New studies are providing key insights into the progenitor cells that give rise to different cell types in the pancreas. Both type 1 and type 2 diabetes are characterized by loss of functional beta cells, the pancreatic cells that produce the hormone insulin. Strategies to repopulate beta cells, either by transplant or by induction of new beta cell formation, show promise in treating diabetes. Toward successful therapeutic strategies, scientists are making progress in identifying, characterizing, and understanding the factors and mechanisms that underlie pancreatic development. In addition to the insulin-producing beta cells, the pancreas is composed of multiple other cell types. Some of these—like beta cells—produce hormones released into the blood to regulate the body’s metabolism; these cell types are termed “endocrine.” Other cell types produce proteins that aid in the digestion of food; these cell types are termed “exocrine.” In order to promote the formation of new beta cells, scientists, including members of the NIDDK-supported Beta Cell Biology Consortium, are determining when and how certain pancreatic progenitor cells become “committed” to developing into specific endocrine or exocrine cell types.
In one study, scientists investigated the role of a group of proteins, called presenilins, in specifying pancreatic cell types in mice. They studied cells that have Ngn3, a well-established marker of embryonic pancreatic progenitor cells, and discovered that the activity of presenilins was needed to block the cells from becoming exocrine cells. This showed that Ngn3 was not sufficient to commit pancreatic progenitor cells to endocrine cell types. Rather, cells that have Ngn3 can become endocrine or exocrine cells—a flexibility of Ngn3 cells that was previously unknown. In a second study, using elegant labeling techniques to mark a single mouse pancreatic progenitor cell and monitor its progression, another group of scientists focused on the Ngn3 cells that become endocrine cells and found that these cells are “unipotent” precursors. That is, Ngn3 is a marker shared in common by cells destined to develop into different endocrine cell types, but each individual Ngn3-containing cell is committed to becoming only one of the endocrine cell types. In fact, unlike other progenitor cells that proliferate to generate many mature cells, Ngn3-containing cells often appeared not to proliferate at all, with each one simply morphing into its final endocrine cell type. These findings are important because understanding the characteristics of progenitor cells that can turn into beta cells can help inform new strategies toward generating new beta cells to replace those impaired by diabetes.

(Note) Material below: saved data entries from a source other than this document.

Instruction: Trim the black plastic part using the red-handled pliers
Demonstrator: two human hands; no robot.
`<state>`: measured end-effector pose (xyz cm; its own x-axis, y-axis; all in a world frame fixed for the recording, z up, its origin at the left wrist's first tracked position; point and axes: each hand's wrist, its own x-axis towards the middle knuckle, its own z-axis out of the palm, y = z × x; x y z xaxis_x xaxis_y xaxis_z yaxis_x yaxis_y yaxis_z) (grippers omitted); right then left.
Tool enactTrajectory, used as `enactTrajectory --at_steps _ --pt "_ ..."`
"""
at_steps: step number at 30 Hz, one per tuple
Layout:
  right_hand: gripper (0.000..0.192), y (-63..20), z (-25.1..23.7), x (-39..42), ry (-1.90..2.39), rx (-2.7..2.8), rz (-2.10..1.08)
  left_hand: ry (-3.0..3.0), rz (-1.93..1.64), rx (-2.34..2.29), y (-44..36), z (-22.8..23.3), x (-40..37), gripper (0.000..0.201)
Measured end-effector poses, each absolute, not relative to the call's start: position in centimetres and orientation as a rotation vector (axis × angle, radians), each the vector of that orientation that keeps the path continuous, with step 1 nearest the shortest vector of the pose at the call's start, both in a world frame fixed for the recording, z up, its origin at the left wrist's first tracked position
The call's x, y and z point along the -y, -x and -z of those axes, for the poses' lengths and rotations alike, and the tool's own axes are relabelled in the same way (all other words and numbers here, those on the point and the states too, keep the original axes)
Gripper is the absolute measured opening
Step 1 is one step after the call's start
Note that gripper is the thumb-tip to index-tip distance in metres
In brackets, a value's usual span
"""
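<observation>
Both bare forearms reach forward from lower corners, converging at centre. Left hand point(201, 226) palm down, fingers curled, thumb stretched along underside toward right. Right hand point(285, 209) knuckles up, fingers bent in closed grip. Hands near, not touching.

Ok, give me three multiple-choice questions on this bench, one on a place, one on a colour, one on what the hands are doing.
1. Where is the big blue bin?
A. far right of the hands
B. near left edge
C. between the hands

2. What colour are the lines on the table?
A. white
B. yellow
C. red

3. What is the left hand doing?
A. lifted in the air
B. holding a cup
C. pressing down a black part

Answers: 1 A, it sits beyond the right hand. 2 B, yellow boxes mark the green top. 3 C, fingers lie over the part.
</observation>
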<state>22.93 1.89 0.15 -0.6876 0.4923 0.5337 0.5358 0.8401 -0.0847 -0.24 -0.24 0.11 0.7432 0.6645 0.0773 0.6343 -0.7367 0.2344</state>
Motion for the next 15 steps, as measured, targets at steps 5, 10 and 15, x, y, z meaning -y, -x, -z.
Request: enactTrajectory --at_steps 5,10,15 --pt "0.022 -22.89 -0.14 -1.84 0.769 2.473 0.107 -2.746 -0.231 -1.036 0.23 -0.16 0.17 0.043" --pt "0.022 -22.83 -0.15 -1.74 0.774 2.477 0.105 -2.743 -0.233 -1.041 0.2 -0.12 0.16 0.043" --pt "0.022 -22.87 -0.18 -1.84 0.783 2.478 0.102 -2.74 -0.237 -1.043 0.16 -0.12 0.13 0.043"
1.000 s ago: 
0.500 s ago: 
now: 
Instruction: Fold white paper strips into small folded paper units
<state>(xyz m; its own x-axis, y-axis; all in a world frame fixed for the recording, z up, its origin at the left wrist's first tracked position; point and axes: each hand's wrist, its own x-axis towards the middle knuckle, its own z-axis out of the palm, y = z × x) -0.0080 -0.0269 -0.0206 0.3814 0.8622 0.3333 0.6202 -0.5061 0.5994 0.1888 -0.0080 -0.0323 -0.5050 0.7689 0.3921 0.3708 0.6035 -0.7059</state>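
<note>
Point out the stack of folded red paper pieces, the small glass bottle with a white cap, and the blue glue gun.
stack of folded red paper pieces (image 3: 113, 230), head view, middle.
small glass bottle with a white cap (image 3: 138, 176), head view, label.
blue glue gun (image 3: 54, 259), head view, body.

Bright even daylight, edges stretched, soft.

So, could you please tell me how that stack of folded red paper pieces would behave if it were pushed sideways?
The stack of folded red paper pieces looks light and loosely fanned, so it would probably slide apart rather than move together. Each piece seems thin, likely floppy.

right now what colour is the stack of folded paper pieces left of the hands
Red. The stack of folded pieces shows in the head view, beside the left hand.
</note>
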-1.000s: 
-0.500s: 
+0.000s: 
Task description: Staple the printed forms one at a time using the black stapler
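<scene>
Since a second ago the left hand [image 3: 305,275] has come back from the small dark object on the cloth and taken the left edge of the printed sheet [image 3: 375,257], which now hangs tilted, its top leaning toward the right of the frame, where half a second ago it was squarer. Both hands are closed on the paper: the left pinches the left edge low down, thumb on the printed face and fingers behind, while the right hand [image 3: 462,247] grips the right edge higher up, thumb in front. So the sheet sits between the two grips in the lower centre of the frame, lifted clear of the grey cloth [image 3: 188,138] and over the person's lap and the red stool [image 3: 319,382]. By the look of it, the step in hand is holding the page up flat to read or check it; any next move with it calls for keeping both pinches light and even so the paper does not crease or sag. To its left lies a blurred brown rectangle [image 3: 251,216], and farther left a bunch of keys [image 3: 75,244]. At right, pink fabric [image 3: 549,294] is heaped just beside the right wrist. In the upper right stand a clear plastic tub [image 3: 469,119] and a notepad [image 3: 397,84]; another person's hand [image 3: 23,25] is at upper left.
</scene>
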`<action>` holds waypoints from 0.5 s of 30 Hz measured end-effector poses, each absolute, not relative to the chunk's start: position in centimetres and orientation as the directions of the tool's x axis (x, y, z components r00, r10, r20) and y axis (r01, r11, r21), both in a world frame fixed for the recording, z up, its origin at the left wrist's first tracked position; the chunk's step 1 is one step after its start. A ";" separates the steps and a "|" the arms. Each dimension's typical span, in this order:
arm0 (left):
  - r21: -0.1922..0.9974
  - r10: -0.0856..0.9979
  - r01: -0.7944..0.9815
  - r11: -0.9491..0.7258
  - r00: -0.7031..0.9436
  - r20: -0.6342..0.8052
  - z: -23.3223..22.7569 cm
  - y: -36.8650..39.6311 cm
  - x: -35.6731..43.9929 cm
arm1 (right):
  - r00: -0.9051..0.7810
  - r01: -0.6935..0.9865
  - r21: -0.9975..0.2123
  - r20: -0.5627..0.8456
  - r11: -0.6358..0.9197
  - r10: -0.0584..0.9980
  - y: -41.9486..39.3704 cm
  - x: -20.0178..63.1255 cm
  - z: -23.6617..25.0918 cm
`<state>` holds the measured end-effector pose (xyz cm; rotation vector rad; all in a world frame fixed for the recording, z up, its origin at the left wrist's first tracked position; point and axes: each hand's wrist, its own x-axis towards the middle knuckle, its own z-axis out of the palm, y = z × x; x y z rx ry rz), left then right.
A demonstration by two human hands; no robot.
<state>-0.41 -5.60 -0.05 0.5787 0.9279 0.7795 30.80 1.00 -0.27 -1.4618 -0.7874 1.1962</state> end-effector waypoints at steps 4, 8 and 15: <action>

In a final study, scientists uncovered additional plasticity in a pancreatic endocrine cell type—the alpha cell. Using genetic techniques in mice, the researchers increased the levels of a protein called Pax4, which is known to be involved in promoting cells to develop into endocrine cell types. They found that mice with high levels of Pax4 had oversized clusters of beta cells, which resulted from alpha-beta precursor cells and established alpha cells being induced to form beta cells. In addition, in a mouse model of diabetes, the high levels of Pax4 promoted generation of new beta cells and overcame the diabetic state. The discovery that alpha cells have the potential to convert to beta cells, and the additional insights on pancreatic progenitor cells made in the other studies, generate a fuller picture of pancreatic development. These advances may pave the way toward new cell-based therapies for diabetes.
Collombat P, Xu X, Ravassard P, Sosa-Pineda B, Dussaud S, Billestrup N, Madsen OD, Serup P, Heimberg H, and Mansouri A: The ectopic expression of Pax4 in the mouse pancreas converts progenitor cells in alpha and subsequently beta cells. Cell 138: 449-462, 2009.
Cras-Méneur C, Li L, Kopan R, and Permutt MA: Presenilins, Notch dose control the fate of pancreatic endocrine progenitors during a narrow developmental window. Genes Dev 23: 2088-2101, 2009.
Desgraz R and Herrera PL: Pancreatic neurogenin 3-expressing cells are unipotent islet precursors. Dev 136: 3567-3574, 2009.